» **Task instructions**: Where in the data below does the word "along" appear? Copy each line that holds it.

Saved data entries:
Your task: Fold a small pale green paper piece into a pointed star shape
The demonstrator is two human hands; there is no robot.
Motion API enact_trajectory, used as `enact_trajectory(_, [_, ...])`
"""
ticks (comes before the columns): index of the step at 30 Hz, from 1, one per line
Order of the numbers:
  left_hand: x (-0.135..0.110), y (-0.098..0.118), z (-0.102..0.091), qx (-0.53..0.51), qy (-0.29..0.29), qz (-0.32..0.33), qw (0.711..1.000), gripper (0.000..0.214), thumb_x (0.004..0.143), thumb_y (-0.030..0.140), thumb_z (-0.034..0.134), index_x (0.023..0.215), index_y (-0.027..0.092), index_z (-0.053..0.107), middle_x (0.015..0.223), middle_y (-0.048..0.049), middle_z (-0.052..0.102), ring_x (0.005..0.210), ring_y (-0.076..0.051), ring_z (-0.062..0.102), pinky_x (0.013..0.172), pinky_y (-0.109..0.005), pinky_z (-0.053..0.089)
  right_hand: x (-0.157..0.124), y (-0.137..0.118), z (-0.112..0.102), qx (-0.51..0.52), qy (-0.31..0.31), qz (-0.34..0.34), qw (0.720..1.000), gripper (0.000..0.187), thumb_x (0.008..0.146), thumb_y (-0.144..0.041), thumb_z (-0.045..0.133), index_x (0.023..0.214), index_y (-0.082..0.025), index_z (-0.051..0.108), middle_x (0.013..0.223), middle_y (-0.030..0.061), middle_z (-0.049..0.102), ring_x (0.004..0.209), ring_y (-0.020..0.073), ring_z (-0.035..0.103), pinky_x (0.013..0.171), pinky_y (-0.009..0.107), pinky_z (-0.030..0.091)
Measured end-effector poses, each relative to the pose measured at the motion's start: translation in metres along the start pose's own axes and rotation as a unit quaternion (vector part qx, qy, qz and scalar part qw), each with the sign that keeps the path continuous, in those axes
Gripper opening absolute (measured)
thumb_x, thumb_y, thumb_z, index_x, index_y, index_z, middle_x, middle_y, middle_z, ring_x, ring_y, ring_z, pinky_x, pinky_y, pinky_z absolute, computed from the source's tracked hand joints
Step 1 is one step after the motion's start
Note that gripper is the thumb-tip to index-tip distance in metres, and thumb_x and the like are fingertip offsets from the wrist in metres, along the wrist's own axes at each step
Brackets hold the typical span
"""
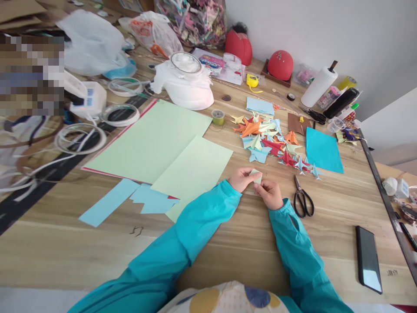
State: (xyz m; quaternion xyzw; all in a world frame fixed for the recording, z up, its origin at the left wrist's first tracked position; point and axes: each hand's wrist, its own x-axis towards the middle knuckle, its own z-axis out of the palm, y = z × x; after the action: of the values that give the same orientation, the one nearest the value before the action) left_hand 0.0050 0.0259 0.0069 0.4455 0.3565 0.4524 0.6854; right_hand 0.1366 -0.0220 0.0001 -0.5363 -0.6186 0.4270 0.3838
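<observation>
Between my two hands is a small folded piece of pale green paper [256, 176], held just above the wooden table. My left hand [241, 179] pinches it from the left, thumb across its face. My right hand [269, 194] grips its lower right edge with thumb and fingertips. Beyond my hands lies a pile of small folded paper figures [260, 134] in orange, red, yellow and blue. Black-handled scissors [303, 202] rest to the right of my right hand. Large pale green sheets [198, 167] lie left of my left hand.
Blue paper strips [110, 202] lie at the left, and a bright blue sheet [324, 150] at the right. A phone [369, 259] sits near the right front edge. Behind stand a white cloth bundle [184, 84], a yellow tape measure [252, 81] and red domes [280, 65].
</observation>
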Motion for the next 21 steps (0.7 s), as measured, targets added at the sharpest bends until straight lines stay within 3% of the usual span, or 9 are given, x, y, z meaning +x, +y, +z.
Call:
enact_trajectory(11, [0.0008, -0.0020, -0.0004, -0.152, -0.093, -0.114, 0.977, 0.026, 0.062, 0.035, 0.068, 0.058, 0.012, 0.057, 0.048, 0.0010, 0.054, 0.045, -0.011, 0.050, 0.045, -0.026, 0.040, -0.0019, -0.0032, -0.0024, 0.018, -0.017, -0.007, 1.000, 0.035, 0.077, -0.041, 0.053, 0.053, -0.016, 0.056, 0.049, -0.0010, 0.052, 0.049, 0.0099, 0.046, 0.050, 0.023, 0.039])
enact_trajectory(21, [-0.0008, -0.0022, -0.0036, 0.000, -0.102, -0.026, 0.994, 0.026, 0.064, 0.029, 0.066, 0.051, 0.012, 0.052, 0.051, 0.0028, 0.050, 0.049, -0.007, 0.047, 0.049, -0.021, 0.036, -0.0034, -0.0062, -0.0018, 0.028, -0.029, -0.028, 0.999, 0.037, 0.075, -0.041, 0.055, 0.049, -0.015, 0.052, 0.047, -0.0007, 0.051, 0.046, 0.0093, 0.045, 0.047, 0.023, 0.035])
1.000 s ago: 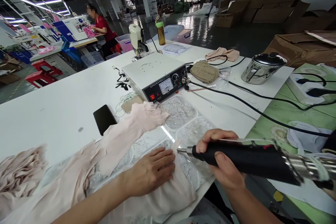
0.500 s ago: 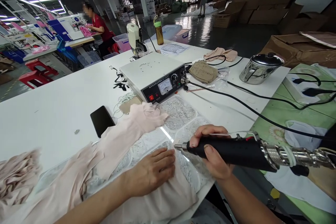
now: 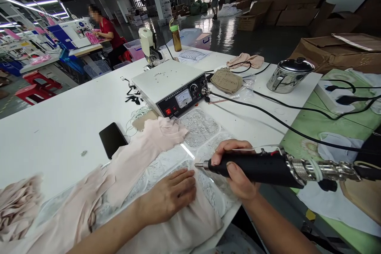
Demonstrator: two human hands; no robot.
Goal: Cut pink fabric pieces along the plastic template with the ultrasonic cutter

» **Task solution**:
Measured end-effector poses, each relative to the pose measured at the motion's start: translation in metres along the start pose's own axes and rotation as a unit quaternion (vector part qx, qy, qz and scalar part qw), each with the sign that keeps the path continuous, in those axes
Note that gripper is the thumb-tip to index-tip distance in metres, and thumb_x and the like are fingertip offsets from the wrist in metres, along the wrist's own axes at each step
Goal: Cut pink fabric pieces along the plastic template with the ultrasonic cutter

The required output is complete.